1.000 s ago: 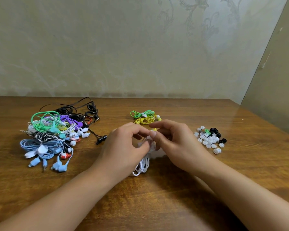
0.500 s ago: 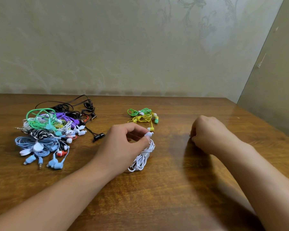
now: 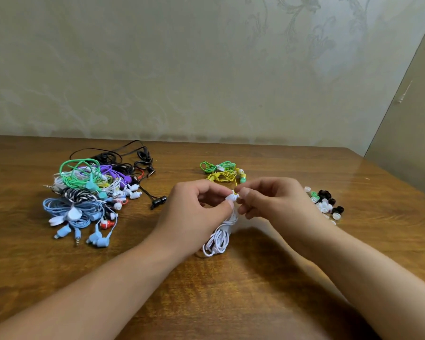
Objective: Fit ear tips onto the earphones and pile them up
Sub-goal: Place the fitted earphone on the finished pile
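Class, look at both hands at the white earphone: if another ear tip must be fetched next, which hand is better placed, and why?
The right hand. The loose ear tips lie on the table just beyond it, while the left hand grips the white earphone and its coiled cord, so it is busy steadying it.

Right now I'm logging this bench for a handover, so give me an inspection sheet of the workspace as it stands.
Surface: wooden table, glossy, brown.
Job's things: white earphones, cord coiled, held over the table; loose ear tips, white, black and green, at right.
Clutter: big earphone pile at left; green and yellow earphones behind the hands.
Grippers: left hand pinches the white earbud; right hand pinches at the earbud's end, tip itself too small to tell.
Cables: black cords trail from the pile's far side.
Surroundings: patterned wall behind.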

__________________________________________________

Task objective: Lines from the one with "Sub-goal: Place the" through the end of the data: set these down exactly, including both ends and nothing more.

Exercise result:
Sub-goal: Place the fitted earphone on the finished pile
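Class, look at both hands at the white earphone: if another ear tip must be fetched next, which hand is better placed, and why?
The right hand. The loose ear tips lie on the table just beyond it, while the left hand grips the white earphone and its coiled cord, so it is busy steadying it.

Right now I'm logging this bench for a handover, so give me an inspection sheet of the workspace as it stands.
Surface: wooden table, glossy, brown.
Job's things: white earphones, cord coiled, held over the table; loose ear tips, white, black and green, at right.
Clutter: big earphone pile at left; green and yellow earphones behind the hands.
Grippers: left hand pinches the white earbud; right hand pinches at the earbud's end, tip itself too small to tell.
Cables: black cords trail from the pile's far side.
Surroundings: patterned wall behind.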

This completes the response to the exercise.